The required output is the line containing "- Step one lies" and every line after it, transcribed exactly through the end of the data below.

** Opening Dataset content block **

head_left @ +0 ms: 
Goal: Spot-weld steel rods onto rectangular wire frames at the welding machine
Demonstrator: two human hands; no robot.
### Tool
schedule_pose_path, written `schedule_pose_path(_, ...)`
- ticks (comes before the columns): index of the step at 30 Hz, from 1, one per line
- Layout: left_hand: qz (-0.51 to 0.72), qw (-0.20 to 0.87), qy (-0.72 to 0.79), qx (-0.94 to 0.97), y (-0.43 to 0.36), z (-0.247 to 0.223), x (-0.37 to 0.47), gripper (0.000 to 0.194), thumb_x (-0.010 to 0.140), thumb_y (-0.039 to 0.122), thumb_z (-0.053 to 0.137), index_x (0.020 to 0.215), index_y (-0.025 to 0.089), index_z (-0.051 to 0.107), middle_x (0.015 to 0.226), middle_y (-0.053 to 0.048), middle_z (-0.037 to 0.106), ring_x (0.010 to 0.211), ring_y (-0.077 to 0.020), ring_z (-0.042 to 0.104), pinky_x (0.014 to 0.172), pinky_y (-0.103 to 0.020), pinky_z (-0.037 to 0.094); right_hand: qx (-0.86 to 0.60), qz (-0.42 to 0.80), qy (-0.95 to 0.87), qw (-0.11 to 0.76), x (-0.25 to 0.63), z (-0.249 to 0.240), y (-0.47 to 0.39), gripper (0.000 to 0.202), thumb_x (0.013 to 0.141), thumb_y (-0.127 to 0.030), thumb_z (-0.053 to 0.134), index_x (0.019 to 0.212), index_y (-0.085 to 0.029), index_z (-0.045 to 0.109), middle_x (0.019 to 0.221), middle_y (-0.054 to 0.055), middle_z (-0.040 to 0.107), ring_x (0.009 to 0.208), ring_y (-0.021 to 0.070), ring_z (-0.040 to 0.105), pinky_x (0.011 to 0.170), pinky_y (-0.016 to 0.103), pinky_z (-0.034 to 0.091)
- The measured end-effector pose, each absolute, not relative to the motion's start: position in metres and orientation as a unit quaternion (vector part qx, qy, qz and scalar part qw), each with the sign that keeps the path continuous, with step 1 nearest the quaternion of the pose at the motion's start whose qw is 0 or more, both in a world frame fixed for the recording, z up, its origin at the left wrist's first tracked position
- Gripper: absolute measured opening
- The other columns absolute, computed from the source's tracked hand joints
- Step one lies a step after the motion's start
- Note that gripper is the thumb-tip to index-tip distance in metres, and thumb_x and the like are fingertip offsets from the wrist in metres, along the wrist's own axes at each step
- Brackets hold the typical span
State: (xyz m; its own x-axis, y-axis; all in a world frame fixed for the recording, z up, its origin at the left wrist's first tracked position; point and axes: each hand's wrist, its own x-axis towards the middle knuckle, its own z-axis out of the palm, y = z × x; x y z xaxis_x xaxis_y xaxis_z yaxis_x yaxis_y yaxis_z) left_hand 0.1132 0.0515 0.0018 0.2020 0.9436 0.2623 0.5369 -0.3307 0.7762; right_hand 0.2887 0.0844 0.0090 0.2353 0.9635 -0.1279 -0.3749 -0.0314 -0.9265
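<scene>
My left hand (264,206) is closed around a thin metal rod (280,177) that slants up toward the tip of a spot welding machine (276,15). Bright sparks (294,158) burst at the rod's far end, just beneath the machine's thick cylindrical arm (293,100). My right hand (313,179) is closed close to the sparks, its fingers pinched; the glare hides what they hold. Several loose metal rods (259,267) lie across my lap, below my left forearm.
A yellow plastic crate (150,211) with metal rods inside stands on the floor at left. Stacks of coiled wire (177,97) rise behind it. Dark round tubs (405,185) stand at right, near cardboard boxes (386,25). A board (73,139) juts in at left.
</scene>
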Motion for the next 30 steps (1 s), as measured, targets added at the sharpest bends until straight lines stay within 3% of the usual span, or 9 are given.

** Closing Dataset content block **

Finished task:
- Step one lies a step after the motion's start
- Note that gripper is the thumb-tip to index-tip distance in metres, and thumb_x and the like are fingertip offsets from the wrist in metres, along the wrist's own axes at each step
- Brackets hold the typical span
State: (xyz m; its own x-axis, y-axis; all in a world frame fixed for the recording, z up, its origin at the left wrist's first tracked position; point and axes: each hand's wrist, its own x-axis towards the middle knuckle, its own z-axis out of the palm, y = z × x; x y z xaxis_x xaxis_y xaxis_z yaxis_x yaxis_y yaxis_z) left_hand 0.1132 0.0515 0.0018 0.2020 0.9436 0.2623 0.5369 -0.3307 0.7762; right_hand 0.2887 0.0844 0.0090 0.2353 0.9635 -0.1279 -0.3749 -0.0314 -0.9265
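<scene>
My left hand (264,206) is closed around a thin metal rod (280,177) that slants up toward the tip of a spot welding machine (276,15). Bright sparks (294,158) burst at the rod's far end, just beneath the machine's thick cylindrical arm (293,100). My right hand (313,179) is closed close to the sparks, its fingers pinched; the glare hides what they hold. Several loose metal rods (259,267) lie across my lap, below my left forearm.
A yellow plastic crate (150,211) with metal rods inside stands on the floor at left. Stacks of coiled wire (177,97) rise behind it. Dark round tubs (405,185) stand at right, near cardboard boxes (386,25). A board (73,139) juts in at left.
</scene>
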Motion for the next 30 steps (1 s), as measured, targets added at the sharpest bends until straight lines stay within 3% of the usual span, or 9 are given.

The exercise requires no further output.